Action item: Repeat the stretch of entries below from the line with "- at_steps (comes" through the line with "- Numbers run". Include both ends and add nothing.

Data to use:
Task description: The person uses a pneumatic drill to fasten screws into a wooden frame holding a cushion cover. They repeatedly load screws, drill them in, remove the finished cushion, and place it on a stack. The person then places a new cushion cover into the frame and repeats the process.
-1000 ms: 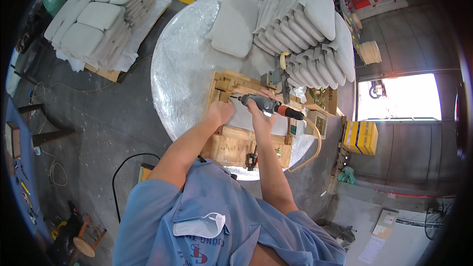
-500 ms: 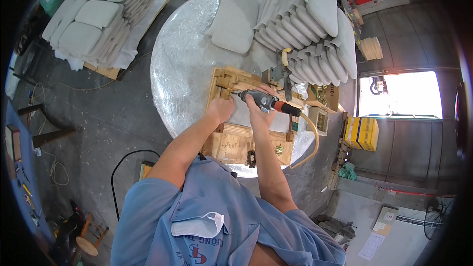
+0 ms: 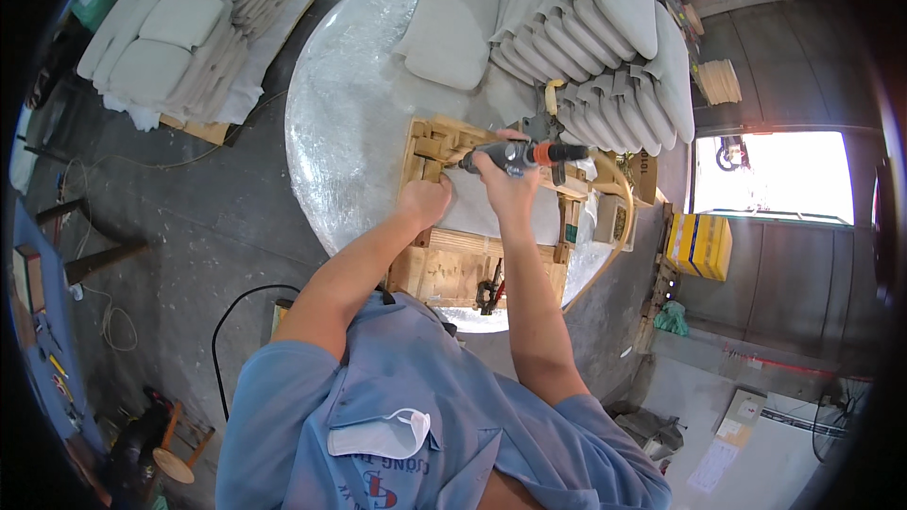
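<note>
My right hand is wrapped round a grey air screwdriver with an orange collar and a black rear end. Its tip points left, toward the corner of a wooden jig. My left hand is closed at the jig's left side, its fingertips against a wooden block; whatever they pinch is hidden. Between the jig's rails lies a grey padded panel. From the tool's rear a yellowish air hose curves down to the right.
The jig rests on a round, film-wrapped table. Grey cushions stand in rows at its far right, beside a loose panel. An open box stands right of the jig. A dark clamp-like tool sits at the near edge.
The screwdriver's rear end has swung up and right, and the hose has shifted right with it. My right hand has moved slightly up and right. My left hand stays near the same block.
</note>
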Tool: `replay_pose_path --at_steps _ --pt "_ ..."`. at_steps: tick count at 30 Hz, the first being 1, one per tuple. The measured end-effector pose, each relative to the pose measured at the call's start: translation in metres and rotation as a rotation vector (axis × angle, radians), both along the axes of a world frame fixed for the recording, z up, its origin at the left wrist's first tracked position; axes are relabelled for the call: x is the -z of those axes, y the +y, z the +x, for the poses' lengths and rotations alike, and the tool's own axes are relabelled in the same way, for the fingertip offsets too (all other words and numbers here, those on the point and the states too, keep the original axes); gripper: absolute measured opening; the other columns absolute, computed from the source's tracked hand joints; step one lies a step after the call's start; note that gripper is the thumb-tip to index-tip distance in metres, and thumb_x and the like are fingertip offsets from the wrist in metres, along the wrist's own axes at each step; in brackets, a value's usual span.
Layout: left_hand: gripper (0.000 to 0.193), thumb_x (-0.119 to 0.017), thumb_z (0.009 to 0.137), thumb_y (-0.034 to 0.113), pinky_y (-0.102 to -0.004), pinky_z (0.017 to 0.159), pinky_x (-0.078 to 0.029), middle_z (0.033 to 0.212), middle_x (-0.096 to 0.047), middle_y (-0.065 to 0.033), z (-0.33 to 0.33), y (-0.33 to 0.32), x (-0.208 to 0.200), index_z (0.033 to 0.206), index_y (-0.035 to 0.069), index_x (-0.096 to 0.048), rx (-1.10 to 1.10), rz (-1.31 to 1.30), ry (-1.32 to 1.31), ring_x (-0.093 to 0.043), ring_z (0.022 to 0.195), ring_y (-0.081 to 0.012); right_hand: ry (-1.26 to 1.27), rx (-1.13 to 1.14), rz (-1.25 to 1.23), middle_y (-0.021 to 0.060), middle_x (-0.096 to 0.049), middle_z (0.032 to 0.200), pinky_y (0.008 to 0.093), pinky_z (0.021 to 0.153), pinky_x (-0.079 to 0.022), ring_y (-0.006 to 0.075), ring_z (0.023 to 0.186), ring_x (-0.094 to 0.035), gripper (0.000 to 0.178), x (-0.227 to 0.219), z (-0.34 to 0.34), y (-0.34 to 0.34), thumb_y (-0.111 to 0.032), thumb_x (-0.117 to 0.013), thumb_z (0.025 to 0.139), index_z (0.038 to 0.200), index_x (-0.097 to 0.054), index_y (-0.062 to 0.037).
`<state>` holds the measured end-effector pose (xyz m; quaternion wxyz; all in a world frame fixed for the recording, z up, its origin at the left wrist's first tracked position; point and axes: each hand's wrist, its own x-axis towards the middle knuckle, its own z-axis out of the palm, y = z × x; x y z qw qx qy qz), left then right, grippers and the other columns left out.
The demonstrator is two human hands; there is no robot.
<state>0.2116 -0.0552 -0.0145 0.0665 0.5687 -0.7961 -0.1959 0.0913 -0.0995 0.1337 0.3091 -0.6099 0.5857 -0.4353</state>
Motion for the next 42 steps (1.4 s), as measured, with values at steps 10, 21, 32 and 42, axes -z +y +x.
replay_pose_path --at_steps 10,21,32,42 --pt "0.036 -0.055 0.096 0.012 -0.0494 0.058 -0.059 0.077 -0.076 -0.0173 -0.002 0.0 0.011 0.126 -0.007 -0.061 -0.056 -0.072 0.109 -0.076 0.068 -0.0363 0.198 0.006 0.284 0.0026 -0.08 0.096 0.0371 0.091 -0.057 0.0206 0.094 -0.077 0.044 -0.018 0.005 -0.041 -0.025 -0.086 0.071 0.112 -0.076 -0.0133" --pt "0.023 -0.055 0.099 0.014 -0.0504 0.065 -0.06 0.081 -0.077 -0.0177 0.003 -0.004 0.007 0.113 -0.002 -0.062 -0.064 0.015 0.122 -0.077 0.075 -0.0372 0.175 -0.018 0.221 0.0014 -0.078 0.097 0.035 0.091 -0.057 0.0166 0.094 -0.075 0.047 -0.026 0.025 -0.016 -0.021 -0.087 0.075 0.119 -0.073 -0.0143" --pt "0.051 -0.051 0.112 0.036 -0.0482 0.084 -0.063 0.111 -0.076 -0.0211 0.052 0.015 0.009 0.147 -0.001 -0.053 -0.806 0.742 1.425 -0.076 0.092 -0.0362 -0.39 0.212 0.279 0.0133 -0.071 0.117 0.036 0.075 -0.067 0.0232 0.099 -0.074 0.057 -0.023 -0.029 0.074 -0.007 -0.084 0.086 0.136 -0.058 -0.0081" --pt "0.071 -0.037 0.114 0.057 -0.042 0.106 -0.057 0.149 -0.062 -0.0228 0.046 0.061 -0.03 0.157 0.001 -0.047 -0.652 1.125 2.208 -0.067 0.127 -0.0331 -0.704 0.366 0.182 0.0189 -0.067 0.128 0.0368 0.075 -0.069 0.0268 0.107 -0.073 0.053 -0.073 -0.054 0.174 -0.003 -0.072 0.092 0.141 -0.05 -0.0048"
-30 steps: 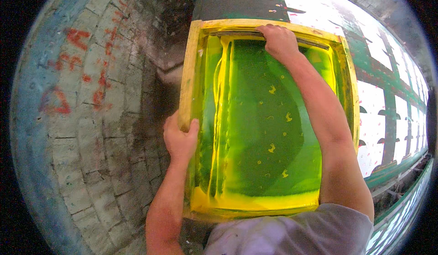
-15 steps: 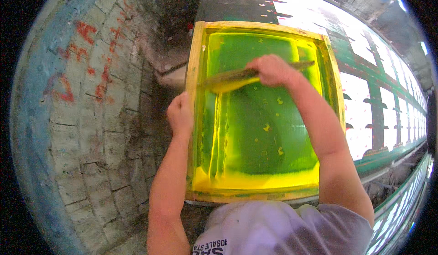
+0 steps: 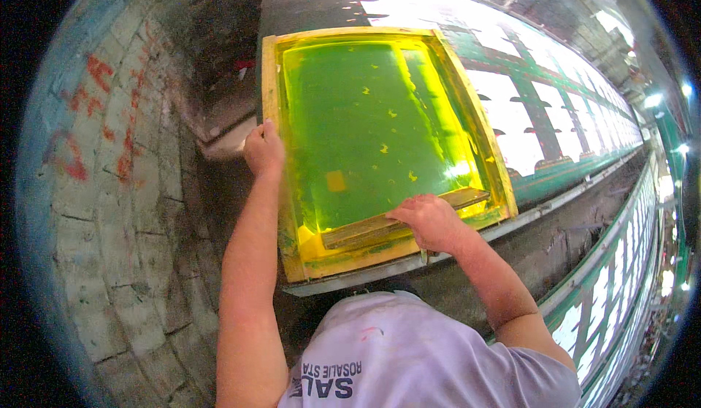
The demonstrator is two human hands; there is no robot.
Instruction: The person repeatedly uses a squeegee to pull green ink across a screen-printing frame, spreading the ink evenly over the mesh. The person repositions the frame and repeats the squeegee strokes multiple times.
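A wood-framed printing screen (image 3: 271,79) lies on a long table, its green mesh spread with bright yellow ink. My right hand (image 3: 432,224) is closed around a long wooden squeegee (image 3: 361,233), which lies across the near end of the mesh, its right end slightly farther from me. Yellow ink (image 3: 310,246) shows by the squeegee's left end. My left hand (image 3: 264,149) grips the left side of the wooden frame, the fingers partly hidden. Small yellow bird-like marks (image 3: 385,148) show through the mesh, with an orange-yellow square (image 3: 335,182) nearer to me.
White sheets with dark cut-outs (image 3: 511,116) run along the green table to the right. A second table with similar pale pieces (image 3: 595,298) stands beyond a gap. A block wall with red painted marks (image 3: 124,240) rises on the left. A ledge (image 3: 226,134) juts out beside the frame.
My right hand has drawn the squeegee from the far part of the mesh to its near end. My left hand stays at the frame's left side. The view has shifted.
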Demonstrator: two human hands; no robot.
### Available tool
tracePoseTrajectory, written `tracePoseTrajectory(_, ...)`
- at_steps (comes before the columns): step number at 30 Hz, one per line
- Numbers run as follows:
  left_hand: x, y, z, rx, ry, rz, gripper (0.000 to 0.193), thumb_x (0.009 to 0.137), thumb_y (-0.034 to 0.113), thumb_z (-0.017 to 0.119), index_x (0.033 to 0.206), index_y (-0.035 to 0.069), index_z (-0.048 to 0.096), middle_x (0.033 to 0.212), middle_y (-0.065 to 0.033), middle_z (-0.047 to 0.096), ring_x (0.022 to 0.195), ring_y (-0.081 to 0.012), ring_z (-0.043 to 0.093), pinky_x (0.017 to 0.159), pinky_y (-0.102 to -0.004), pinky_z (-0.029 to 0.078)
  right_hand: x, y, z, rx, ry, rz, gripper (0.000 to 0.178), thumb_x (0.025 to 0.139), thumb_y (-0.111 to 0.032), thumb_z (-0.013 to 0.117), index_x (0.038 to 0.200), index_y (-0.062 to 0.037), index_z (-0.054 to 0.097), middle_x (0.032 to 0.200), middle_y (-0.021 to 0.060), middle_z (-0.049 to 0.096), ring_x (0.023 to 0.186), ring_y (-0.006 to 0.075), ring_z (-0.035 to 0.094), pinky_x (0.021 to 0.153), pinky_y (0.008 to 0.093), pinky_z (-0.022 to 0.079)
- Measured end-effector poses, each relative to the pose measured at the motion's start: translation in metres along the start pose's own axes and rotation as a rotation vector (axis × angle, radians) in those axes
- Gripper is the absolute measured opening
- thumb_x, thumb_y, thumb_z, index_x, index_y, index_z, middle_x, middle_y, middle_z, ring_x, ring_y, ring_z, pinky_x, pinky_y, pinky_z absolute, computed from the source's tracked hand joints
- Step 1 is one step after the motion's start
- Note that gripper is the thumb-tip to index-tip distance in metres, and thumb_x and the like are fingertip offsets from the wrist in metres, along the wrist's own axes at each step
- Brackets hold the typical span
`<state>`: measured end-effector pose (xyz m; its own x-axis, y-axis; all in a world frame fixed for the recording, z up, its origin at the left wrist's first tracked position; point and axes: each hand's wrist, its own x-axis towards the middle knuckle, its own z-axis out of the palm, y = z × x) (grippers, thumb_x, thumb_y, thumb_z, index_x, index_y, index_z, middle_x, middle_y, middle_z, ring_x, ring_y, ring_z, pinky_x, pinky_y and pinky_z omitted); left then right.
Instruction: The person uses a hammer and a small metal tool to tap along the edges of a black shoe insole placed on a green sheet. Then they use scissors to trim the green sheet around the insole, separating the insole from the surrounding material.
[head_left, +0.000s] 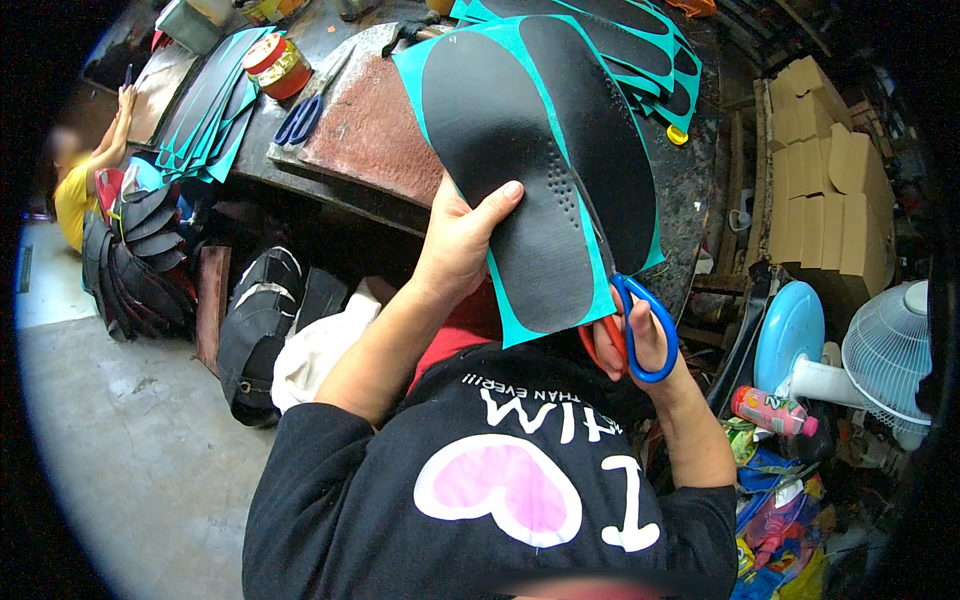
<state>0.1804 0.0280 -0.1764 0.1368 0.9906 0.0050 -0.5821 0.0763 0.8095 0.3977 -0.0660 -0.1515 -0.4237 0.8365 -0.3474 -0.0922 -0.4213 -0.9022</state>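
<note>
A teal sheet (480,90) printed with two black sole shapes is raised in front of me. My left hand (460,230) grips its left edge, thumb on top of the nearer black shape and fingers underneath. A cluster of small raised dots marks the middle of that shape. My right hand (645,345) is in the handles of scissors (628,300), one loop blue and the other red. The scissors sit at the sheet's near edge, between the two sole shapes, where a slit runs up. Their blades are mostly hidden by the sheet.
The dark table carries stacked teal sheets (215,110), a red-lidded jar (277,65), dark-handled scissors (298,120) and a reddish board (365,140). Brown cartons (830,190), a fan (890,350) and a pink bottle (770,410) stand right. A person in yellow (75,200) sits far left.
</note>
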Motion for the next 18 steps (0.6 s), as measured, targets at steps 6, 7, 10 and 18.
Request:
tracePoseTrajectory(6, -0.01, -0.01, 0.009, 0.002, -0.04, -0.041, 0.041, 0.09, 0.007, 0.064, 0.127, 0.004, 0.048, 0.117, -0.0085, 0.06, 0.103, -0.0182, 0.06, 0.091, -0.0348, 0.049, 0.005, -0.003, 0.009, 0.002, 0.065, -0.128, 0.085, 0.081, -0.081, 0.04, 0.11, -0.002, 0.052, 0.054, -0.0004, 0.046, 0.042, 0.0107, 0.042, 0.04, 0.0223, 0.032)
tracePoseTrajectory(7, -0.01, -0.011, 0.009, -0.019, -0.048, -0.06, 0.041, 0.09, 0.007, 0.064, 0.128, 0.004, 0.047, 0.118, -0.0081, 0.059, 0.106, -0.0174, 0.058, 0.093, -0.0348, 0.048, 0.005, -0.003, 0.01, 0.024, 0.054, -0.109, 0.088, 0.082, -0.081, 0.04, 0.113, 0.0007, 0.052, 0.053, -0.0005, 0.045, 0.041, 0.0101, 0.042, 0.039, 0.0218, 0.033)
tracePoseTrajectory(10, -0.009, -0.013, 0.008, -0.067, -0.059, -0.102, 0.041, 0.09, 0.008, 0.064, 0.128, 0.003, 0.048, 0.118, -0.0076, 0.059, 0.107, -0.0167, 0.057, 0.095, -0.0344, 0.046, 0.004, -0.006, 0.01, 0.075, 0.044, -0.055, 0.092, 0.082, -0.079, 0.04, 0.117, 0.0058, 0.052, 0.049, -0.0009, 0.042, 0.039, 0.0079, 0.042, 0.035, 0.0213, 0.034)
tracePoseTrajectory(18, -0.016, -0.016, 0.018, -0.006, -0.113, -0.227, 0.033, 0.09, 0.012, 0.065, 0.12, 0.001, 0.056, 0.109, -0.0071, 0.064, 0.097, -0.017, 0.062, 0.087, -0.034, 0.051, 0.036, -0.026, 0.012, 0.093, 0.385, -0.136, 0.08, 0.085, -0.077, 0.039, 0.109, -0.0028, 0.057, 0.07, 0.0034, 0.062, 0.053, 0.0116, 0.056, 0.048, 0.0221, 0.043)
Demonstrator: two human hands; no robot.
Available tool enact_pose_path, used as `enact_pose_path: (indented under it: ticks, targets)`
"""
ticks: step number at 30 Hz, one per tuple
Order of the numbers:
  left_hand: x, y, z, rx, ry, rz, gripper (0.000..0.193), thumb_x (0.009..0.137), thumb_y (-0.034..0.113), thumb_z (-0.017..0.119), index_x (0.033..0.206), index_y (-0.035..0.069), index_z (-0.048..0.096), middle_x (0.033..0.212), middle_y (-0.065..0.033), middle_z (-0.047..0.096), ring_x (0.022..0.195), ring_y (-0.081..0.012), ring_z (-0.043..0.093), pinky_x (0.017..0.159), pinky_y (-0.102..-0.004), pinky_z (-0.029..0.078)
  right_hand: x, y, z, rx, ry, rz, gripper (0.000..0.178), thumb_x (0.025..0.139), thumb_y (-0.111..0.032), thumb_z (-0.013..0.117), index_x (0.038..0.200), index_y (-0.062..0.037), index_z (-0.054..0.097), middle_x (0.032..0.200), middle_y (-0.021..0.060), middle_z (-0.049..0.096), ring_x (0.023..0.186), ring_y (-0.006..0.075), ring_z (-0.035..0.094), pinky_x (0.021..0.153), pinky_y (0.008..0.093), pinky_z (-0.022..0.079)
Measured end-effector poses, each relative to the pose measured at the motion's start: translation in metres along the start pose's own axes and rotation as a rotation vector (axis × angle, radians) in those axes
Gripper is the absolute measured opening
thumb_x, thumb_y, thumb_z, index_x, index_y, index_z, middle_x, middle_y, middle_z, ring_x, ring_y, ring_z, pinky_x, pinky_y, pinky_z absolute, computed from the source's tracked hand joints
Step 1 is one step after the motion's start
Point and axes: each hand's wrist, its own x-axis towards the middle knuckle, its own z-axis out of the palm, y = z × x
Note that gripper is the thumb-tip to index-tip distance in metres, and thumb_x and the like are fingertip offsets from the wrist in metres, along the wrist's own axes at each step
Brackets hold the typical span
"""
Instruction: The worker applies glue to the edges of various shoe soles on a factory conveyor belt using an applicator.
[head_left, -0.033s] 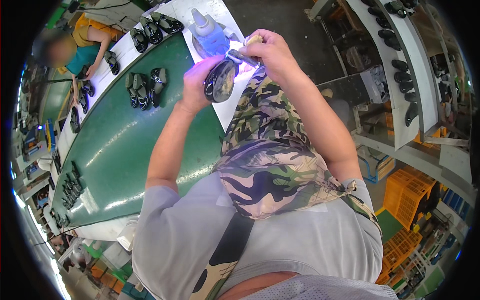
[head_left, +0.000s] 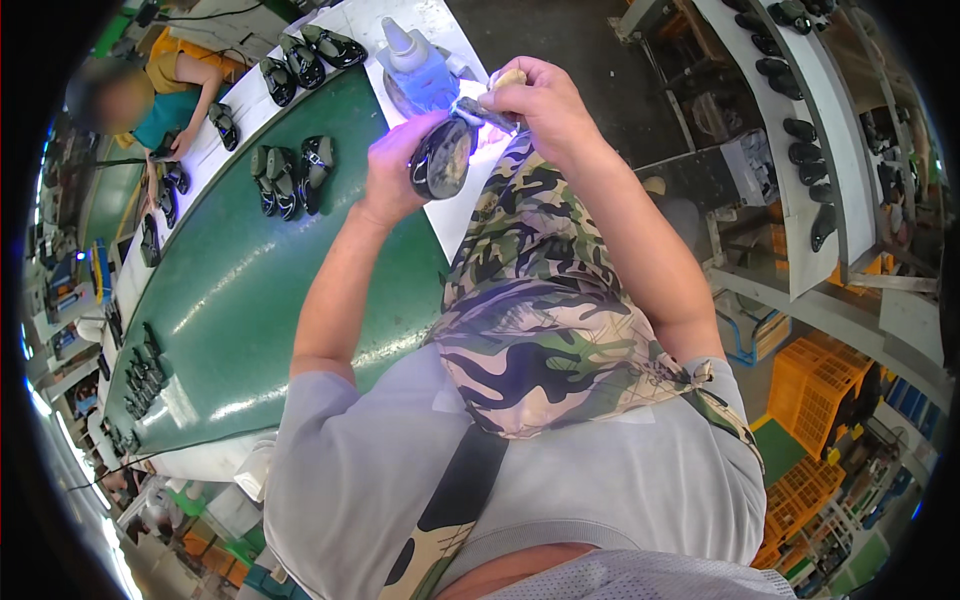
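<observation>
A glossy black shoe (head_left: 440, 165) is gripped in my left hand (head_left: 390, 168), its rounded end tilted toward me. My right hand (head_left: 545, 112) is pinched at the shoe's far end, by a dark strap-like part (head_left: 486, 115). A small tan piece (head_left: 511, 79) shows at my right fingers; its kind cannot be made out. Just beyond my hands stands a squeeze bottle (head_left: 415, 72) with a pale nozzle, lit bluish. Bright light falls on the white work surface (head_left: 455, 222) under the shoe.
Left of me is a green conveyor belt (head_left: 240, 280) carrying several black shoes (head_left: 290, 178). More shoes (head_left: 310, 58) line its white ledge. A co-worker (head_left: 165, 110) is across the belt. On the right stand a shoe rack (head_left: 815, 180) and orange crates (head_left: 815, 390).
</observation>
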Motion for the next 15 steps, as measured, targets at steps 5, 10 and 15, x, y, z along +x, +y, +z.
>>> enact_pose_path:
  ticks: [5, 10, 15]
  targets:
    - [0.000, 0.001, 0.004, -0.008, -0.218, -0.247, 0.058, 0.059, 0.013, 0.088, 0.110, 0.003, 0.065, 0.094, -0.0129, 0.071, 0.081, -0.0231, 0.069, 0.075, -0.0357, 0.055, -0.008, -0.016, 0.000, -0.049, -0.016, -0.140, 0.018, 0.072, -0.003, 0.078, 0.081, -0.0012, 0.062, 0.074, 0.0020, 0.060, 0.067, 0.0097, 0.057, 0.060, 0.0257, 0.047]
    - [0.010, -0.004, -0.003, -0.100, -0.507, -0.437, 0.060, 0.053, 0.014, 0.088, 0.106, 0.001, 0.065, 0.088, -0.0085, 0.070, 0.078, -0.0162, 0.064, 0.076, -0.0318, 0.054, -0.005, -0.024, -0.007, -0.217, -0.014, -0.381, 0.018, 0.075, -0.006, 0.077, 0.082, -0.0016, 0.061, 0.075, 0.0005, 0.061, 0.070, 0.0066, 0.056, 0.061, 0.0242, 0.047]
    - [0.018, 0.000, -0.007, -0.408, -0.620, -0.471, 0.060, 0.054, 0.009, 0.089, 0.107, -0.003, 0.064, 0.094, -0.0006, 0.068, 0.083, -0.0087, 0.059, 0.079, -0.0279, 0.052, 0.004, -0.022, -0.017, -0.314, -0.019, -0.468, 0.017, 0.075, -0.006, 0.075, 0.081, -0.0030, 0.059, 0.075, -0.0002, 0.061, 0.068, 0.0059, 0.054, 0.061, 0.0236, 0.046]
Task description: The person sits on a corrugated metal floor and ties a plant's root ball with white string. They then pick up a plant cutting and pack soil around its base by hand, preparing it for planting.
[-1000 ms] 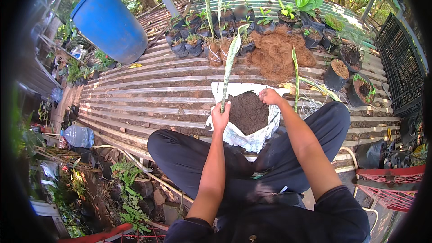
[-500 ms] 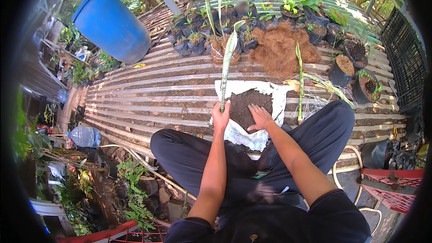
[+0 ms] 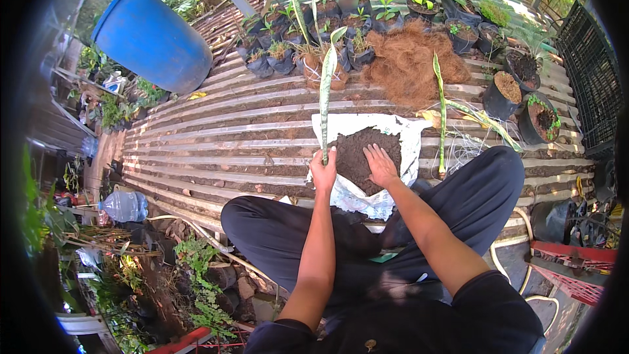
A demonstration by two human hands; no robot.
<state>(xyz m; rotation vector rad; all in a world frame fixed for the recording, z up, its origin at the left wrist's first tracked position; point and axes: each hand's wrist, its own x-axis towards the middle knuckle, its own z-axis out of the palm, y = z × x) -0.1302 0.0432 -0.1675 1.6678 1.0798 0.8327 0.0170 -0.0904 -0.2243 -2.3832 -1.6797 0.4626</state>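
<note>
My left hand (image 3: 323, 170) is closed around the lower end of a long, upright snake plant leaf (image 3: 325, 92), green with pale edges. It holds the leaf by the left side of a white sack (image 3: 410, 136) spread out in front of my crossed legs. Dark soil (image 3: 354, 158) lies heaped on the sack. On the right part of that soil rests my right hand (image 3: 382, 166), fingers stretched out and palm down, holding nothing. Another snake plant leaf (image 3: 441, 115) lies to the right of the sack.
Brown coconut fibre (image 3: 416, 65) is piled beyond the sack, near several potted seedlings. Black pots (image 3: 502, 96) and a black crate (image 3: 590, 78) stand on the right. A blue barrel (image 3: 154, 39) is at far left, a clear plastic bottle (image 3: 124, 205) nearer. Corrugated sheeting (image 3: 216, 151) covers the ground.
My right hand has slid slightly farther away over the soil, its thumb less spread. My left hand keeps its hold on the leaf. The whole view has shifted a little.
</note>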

Answer space:
- at_steps (comes before the columns): step number at 30 Hz, one per line
- Numbers run as follows:

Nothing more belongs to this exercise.